Sari Bashi, the director of Gisha, an advocacy group that focuses on freedom of movement for Palestinians, said her organization was harassed last year by the Israeli tax authorities. She said they questioned why Gisha should be tax exempt when that status was meant for organizations that promoted the public good. Eventually, she said, the authorities backed down.
Then an ultra-Zionist nongovernmental organization called Im Tirtzu (Hebrew for ‘If you will it’ — the first part of Theodor Herzl’s famous maxim) attacked a major organization, the New Israel Fund, which channeled about $29 million to Israeli groups in 2009, including some Arab-run, non-Zionist groups. The fund describes itself as pro-Israel and says it does not agree with all the positions of the groups it helps, but it supports their right to be heard.
Im Tirtzu published a report in January asserting that 92 percent of the quotes from unofficial Israeli bodies supporting claims against Israel in the Goldstone report were provided by 16 nongovernmental organizations financed by the New Israel Fund.
The New Israel Fund dismissed Im Tirtzu’s findings as a fabrication, saying most of the references it cited had nothing to do with Gaza during the Israeli offensive.
Still, for three weeks, Im Tirtzu plastered billboards across the country with posters featuring a crude caricature of the New Israel Fund president, Naomi Chazan. The posters depicted her with a horn attached to her forehead (in Hebrew, the word for fund also means horn) and bore the legend “Naomi Goldstone Hazan.”
Perhaps the most alarming sign to rights advocates was a preliminary vote in Parliament supporting a bill that called for groups that received support from foreign governments to register with Israel’s political parties’ registrar, which could change their tax status and hamper their ability to raise money abroad. It swept a preliminary vote in the 120-seat Parliament in February with 58 in favor and 11 against.

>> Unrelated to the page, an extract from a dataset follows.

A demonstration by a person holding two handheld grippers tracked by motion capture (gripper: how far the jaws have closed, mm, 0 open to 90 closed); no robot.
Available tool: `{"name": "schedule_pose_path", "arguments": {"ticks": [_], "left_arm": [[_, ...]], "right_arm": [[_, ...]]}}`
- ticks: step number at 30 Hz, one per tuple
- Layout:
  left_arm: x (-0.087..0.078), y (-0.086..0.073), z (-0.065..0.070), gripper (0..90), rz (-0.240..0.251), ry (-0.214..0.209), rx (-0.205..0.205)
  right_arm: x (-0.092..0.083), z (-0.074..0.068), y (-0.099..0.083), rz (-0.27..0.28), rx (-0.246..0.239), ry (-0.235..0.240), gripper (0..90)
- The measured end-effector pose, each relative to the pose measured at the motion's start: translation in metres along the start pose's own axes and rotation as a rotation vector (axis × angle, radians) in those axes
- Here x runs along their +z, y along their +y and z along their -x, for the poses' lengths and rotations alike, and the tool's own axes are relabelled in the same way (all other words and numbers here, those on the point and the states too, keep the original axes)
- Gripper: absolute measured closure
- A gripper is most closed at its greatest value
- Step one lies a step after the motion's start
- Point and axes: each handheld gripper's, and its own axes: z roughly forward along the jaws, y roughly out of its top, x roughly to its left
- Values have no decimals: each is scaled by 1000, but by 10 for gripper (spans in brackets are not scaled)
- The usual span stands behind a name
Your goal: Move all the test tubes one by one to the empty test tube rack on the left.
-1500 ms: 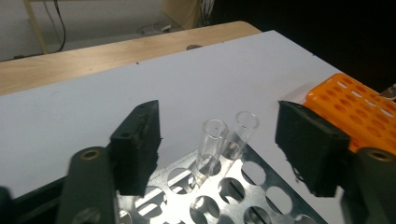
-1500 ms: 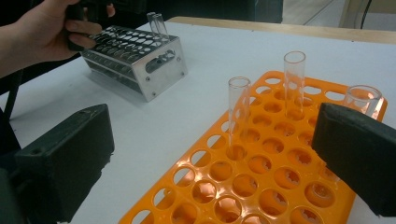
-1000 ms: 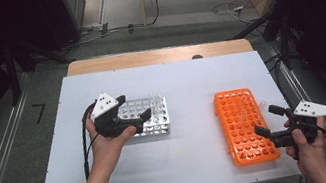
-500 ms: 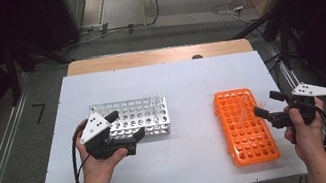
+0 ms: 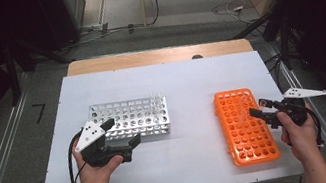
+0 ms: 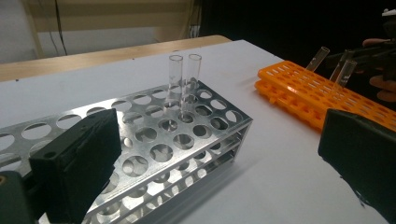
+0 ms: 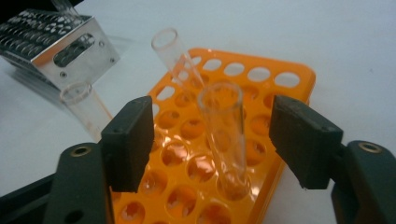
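Right gripper view showed your right tool (image 7: 212, 140) closing around the tube (image 7: 224, 135) in the orange rack (image 7: 289, 74), pads not touching; you should have centred before clamping.

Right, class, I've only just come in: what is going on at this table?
A person works two hand-held grippers over two test tube racks. The right gripper has a clear test tube standing in the orange rack between its jaws, which have just been closing but are not yet pressing on it. The left gripper is open beside the metal rack, where two tubes stand upright.
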Motion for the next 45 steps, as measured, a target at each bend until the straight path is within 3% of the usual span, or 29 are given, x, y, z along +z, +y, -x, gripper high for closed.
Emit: {"name": "schedule_pose_path", "arguments": {"ticks": [7, 15, 19, 22, 26, 29, 31, 37, 45], "left_arm": [[-1, -1, -3, 0, 3, -1, -9], [0, -1, -1, 0, 2, 2, -10], [0, -1, -2, 0, 4, 2, -18], [2, -1, -3, 0, 3, 3, -18], [4, -2, -2, 0, -4, -4, -16], [4, -2, -1, 0, -8, -3, -12], [4, -2, 0, 0, -8, -4, -11], [4, 0, 1, 0, -5, -4, -6], [4, 2, 1, 0, -3, -4, -2]], "right_arm": [[-5, 6, -11, -20, -5, 17, 492], [-4, 7, -19, -17, -12, -19, 592], [-1, 2, -21, -12, -46, -21, 628], [0, -2, -22, -11, -88, -55, 666], [0, -1, -23, -6, -95, -74, 708], [-1, 0, -23, 1, -81, -88, 733], [-2, 3, -23, 6, -59, -72, 734], [-2, 3, -21, -1, -62, -76, 736], [-11, 2, -11, 33, -43, -79, 736]]}}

Proponents say the bill is needed to improve transparency. “Up until now they have enjoyed a halo effect as highly regarded human rights watchdogs,” said Gerald Steinberg, an Israeli political scientist and president of NGO Monitor, a conservative watchdog group financed by American Jewish philanthropists. “They were not seen as political organizations with biases and prone to false claims. Now, they are coming under some kind of scrutiny.”
But rights organizations say that they are already required to list publicly the sources of their funding, and that the bill is actually intended to stifle dissent.

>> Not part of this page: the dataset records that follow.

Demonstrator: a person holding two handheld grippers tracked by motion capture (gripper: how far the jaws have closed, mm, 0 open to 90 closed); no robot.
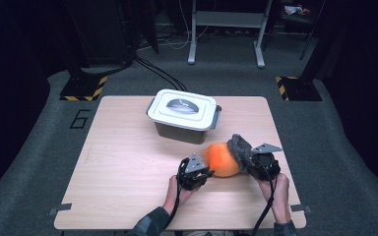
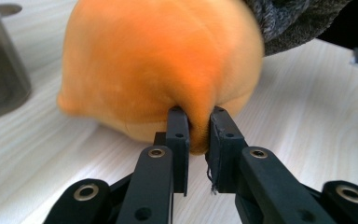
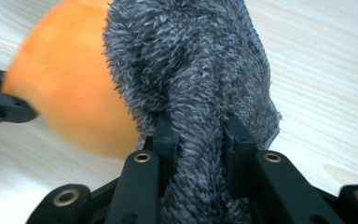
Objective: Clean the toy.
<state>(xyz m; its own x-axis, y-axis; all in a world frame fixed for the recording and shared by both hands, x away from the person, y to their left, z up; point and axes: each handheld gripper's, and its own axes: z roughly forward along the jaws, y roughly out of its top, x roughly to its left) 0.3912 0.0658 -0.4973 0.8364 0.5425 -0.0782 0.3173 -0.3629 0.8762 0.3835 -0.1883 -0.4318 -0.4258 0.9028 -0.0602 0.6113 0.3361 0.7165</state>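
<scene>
Holding the orange plush toy [image 1: 222, 159] just above the table [image 1: 128, 162], near the box [image 1: 183, 115] whose lid is on, both grippers are busy. Left gripper [image 2: 196, 126] is pinching an orange fold. Right gripper [image 3: 199, 135] is squeezing the toy's fuzzy gray cloth [image 3: 191, 70]. Putting it away is probably not done yet.

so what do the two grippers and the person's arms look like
Both the left gripper and right gripper are black, with linkage arms pinned by metal-ringed rivets and flat black fingers. Each carries a grey three-cornered plate on top and trails a black cable. The person wears dark patterned sleeves.
</scene>
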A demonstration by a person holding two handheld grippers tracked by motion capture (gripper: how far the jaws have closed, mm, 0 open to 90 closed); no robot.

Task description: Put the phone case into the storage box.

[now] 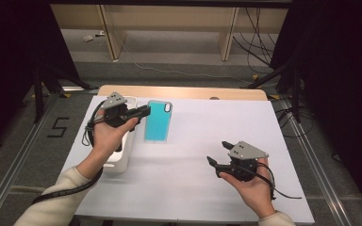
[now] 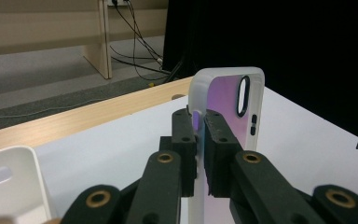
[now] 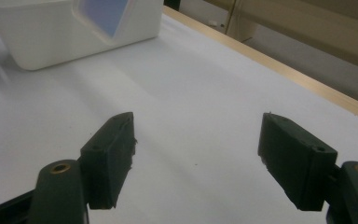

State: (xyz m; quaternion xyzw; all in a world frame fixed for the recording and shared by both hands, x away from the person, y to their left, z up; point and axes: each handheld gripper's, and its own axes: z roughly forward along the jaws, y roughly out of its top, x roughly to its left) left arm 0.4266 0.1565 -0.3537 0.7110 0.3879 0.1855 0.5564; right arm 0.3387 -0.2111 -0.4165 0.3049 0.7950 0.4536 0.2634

Right-wing organizations like those encouraging Jewish settlement in Arab areas of East Jerusalem receive the overwhelming share of their financing from individuals and philanthropies whose identities are often not disclosed.
For now, the bill has effectively been blocked until its proponents reach agreement with the Labor ministers in the governing coalition, who are trying to water it down.

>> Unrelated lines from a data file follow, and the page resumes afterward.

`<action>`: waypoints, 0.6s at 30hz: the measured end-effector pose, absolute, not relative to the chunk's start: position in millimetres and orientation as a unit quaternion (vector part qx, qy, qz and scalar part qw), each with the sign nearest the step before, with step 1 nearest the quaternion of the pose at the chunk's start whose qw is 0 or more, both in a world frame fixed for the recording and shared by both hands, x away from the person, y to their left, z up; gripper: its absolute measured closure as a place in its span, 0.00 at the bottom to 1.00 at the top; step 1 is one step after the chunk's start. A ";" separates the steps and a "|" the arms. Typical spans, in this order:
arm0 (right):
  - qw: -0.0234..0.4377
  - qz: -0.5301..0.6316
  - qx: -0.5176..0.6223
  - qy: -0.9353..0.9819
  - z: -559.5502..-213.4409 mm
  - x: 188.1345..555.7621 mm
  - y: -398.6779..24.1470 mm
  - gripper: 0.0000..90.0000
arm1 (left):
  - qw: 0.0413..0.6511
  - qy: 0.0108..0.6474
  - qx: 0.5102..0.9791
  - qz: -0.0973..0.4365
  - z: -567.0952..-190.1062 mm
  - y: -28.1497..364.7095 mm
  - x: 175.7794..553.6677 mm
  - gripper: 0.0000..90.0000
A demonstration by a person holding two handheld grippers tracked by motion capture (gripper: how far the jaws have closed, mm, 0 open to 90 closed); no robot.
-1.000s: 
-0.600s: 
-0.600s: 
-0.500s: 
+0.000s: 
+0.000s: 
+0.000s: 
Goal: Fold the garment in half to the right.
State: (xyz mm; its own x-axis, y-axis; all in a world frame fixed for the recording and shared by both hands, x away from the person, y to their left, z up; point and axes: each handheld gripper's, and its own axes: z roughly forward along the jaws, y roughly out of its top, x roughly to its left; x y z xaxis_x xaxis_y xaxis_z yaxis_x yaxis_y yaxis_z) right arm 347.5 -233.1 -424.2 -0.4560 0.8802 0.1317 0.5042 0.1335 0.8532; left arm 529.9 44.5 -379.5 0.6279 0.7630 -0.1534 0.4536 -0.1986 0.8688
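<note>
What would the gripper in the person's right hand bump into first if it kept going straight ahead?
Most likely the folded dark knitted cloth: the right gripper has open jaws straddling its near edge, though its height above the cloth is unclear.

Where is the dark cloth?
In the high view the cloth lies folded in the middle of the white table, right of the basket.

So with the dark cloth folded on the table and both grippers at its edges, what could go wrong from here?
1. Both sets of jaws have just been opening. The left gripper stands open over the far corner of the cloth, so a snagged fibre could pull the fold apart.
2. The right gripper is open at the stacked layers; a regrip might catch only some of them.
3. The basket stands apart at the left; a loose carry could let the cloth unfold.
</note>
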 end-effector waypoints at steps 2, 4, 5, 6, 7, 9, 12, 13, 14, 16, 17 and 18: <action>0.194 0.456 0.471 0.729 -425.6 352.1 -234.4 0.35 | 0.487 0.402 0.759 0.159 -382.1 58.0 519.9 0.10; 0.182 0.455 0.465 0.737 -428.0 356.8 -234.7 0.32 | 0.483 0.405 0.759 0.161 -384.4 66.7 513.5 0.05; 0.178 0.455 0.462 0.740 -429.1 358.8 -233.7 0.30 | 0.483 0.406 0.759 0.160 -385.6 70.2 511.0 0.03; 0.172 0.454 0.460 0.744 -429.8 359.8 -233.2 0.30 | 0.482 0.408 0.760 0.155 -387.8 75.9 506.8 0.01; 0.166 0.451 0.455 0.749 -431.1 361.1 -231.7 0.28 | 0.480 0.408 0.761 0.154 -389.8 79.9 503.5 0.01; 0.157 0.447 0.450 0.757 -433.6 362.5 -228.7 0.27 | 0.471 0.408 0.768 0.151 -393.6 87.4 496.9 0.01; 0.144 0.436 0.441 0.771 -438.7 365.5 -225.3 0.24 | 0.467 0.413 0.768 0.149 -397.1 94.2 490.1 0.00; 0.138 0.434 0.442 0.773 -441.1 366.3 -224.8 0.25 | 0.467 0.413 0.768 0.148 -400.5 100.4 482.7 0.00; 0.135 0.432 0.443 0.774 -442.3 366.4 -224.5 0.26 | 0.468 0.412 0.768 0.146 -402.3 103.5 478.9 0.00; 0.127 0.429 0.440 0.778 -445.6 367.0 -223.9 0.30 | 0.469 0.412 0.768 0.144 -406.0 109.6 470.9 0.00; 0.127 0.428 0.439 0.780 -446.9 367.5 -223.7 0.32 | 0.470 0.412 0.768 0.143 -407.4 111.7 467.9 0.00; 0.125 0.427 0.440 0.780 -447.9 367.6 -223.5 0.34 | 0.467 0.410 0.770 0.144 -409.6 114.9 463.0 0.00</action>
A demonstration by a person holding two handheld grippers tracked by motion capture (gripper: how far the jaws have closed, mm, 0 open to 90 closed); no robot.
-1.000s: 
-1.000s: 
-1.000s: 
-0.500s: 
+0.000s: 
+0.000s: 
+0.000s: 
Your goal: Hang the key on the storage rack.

But Ms. Chazan said the bill could not be finessed.
“This law has to disappear,” she said. “It is the single most dangerous threat to Israeli civil society since its inception.”
For Ms. Chazan, a vibrant and diverse civil society is the bedrock of Israeli democracy, and what being Israeli is all about. “We love this country and we want it to be decent,” she said. “We believe the more decent Israel is, the better chance it has of surviving.”
But Mr. Steinberg says that organizations like the New Israel Fund, with their deep pockets and multiple petitions to Israel’s Supreme Court, have “distorted the marketplace of ideas.”
“Part of what is going on now,” he said, “is a sense that this is getting out of control.”